SOURCE DATA =
>>
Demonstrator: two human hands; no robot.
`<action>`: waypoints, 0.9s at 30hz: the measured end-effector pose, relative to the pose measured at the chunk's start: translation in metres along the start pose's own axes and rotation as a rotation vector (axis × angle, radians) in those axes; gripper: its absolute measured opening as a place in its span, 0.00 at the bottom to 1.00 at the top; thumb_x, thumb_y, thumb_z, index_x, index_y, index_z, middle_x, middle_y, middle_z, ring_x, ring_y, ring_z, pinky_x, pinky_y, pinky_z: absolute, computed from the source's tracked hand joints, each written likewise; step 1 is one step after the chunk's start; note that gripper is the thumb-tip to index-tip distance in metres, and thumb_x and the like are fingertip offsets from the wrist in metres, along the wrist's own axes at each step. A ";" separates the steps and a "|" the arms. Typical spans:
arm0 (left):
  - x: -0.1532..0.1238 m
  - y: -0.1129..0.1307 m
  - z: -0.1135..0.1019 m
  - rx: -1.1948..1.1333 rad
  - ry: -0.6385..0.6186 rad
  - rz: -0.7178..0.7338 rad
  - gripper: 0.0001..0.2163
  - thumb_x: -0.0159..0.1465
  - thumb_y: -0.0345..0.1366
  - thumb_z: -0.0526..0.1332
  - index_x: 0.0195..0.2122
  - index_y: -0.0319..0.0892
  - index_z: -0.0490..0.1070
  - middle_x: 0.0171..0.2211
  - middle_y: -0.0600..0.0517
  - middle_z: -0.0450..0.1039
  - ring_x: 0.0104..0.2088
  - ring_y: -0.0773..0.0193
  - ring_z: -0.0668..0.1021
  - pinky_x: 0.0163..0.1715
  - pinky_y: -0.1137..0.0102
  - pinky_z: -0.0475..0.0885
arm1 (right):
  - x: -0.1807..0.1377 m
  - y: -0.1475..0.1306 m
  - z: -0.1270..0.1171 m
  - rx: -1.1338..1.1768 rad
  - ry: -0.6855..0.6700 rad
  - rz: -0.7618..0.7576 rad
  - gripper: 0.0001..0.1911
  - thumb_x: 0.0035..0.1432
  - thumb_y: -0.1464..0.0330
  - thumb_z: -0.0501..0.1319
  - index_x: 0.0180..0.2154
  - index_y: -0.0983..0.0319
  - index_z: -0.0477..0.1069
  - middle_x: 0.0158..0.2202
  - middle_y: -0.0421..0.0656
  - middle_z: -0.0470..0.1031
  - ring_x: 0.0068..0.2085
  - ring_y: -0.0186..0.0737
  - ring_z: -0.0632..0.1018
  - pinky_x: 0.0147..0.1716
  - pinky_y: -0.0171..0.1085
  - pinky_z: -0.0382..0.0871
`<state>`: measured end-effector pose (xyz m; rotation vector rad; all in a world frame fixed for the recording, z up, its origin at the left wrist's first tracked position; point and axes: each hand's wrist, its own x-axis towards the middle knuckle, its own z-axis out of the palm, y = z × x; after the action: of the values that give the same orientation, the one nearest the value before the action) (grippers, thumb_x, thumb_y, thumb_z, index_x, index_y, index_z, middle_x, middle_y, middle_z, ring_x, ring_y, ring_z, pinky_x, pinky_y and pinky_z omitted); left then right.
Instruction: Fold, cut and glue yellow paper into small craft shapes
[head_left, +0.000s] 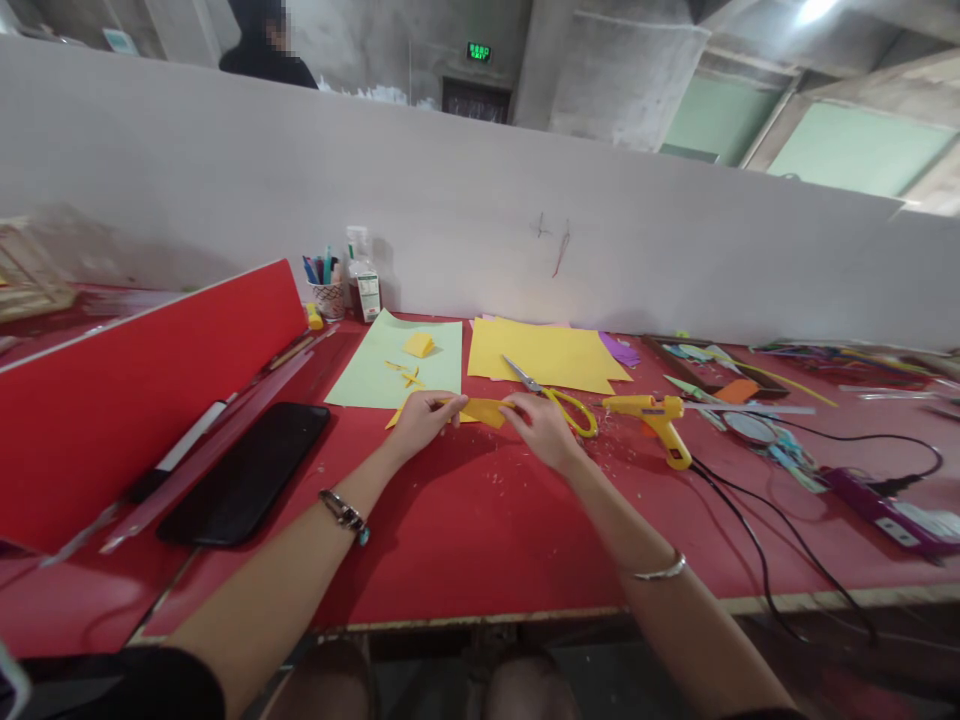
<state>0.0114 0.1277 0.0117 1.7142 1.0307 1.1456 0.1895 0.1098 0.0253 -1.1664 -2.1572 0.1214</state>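
A small strip of yellow paper [486,411] is stretched between my two hands above the red tabletop. My left hand [427,420] pinches its left end, and my right hand [541,428] pinches its right end. Beyond the hands lies a pale green sheet [360,376] bearing a small yellow paper stack [419,345] and several thin yellow offcuts [411,378]. Scissors [577,412] with yellow handles rest just past my right hand, their blades over a large yellow sheet [551,345]. Part of another yellow piece shows behind my left hand.
A yellow glue gun [651,412] lies to the right, its cord near a purple power strip [889,515]. A black phone [246,473] and a red upright board [157,390] are at left. A pen cup [328,296] and bottle [364,280] stand by the white partition [450,210].
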 end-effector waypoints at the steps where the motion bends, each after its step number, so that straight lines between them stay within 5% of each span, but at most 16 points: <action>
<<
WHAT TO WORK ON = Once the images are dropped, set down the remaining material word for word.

OUTPUT OF THE TASK =
Demonstrator: two human hands; no robot.
`<action>`: waypoints, 0.9s at 30hz: the measured end-effector pose, relative to the pose measured at the chunk's start: translation in metres along the start pose's own axes and rotation as a rotation vector (axis × angle, radians) in those axes; gripper: its absolute measured opening as a place in its span, 0.00 at the bottom to 1.00 at the top; thumb_x, thumb_y, thumb_z, index_x, index_y, index_z, middle_x, middle_y, middle_z, ring_x, ring_y, ring_z, pinky_x, pinky_y, pinky_z: absolute, computed from the source's tracked hand joints, each written likewise; step 1 is one step after the chunk's start; note that gripper is the thumb-tip to index-tip distance in metres, and thumb_x and the like are fingertip offsets from the wrist in metres, along the wrist's own axes at each step. A ";" separates the steps and a "|" the arms. Typical spans:
arm0 (left):
  - x: -0.1532..0.1238 m
  - y: -0.1129..0.1307 m
  - z: -0.1135..0.1019 m
  - rx: -1.1948..1.1333 rad
  - ry: -0.6385..0.6186 rad
  - rz: -0.7178..0.7338 rad
  - gripper: 0.0001..0.2163
  - thumb_x: -0.0159..0.1465
  - thumb_y: -0.0345..0.1366
  - thumb_z: -0.0526..0.1332
  - index_x: 0.0195..0.2122
  - index_y: -0.0319..0.0892
  - index_z: -0.0490..0.1070
  - middle_x: 0.0171..0.2211
  - middle_y: -0.0600..0.0517
  - middle_z: -0.0450..0.1039
  - ring_x: 0.0104..0.2088
  - ring_y: -0.0773..0.0193
  - ring_z: -0.0668..0.1021
  - pinky_x: 0.0163..0.1715
  - pinky_y: -0.1137..0.0102
  - pinky_z: -0.0475..0.0885
arm1 (right):
  - x: -0.1807..0.1377 m
  - y: -0.1475..0.1306 m
  - z: -0.1270..0.1171 m
  - rx: -1.1338..1.1768 rad
  - ry: -0.6855..0.6700 rad
  - rz: -0.7618..0.7576 rad
  - gripper: 0.0001..0.1911
  - thumb_x: 0.0035..0.1432
  - thumb_y: -0.1464..0.0330
  - thumb_z: -0.0501..0.1319
  - index_x: 0.0180..0.2154
  - index_y: -0.0983..0.0319
  - index_z: -0.0477..0.1069
  - middle_x: 0.0158..0.2202
  - middle_y: -0.0421..0.0656
  - middle_z: -0.0470..0.1031
  - ring_x: 0.0068..0.2085
  - ring_y: -0.0186..0.0737
  - ring_z: -0.0632..0.1018
  - pinky_x: 0.0147..0.1716
  - pinky_y: -0.0171..0.1085
  - pinky_z: -0.0382..0.0871
`<state>`: measured end-effector pose (xyz m; rotation vector rad; all in a world frame fixed for the recording, z up, its origin at the left wrist's first tracked position; point and axes: each hand's wrist, its own x-axis towards the middle knuckle, its own z-axis out of the palm, y = z × x; after the action: of the values that give the same orientation, the one nearest the value before the action) (grippers, thumb_x, thumb_y, thumb_z, index_x, index_y, index_z, middle_x, middle_y, middle_z, ring_x, ring_y, ring_z, pinky_x, pinky_y and pinky_z omitted); left then right.
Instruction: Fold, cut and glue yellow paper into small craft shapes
[head_left, +0.000s] 
<state>0.0114 0.1277 0.0117 1.7142 1.0307 1.1456 0.1895 0.1098 0.0253 -1.1664 -2.1572 0.1214</state>
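A small strip of yellow paper [486,411] is stretched between my two hands above the red tabletop. My left hand [427,420] pinches its left end, and my right hand [541,428] pinches its right end. Beyond the hands lies a pale green sheet [360,376] bearing a small yellow paper stack [419,345] and several thin yellow offcuts [411,378]. Scissors [577,412] with yellow handles rest just past my right hand, their blades over a large yellow sheet [551,345]. Part of another yellow piece shows behind my left hand.
A yellow glue gun [651,412] lies to the right, its cord near a purple power strip [889,515]. A black phone [246,473] and a red upright board [157,390] are at left. A pen cup [328,296] and bottle [364,280] stand by the white partition [450,210].
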 end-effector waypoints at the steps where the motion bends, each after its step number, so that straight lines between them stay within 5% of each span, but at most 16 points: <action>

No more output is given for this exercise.